But part of Enron’s story that we still see echoes of today is the company’s involvement in the 2000-2001 California electricity crisis, where energy companies manipulated markets and caused large-scale blackouts after pressuring the state to deregulate energy markets.

David Brancaccio of Marketplace spoke to Vijay Vaitheeswaran, editor-in-chief of Global Energy and Climate Innovation at The Economist and host of their new podcast “To a Lesser Degree”. Below is an edited transcript of the conversation.

David Brancaccio: When you think of Enron, you think of creative accounting. But Enron is also famous for extracting an estimated $ 30 billion from California’s population by gambling in that state’s electricity market. Don’t you blame Enron for this?

Vijay Vaitheeswaran: Absolutely – the way I blame Lehman Brothers or any crook who breaks the law. But I would like to stress that there are more blames to be made than mere greedy capitalists seeking some form of deregulation, which Enron was advocating, along with other energy companies at the time. The question is: what have regulators and politicians done in response? The rules that were put in place in California were stupid rules.
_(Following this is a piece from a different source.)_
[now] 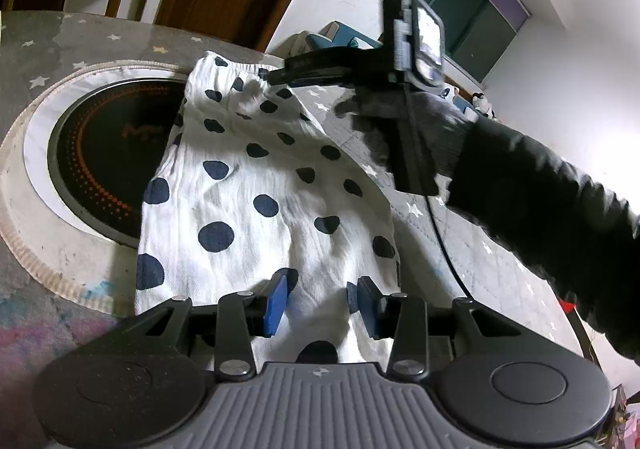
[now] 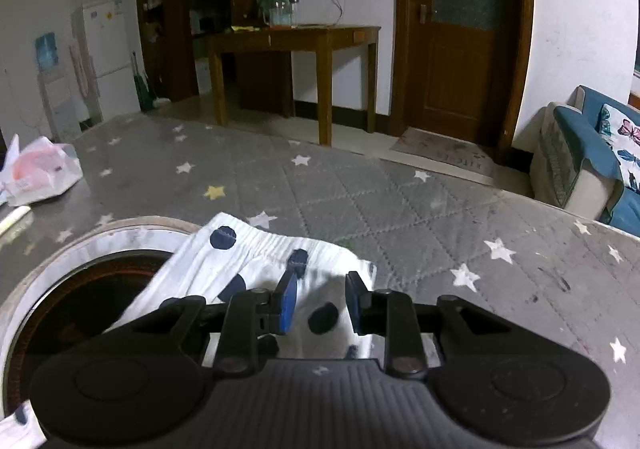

If you are a selfish, greedy energy trading company looking for a loophole – which Enron surely was – you see this as an opportunity. And they created crazy projects with names like “Get Shorty,” where they would round-trip electricity and artificially raise prices in order to benefit from it.

Brancaccio: Are the regulators just not too fast? Because at the same time, they are heavily used by the industry, so the rules are in part an expression of what the industry has asked for.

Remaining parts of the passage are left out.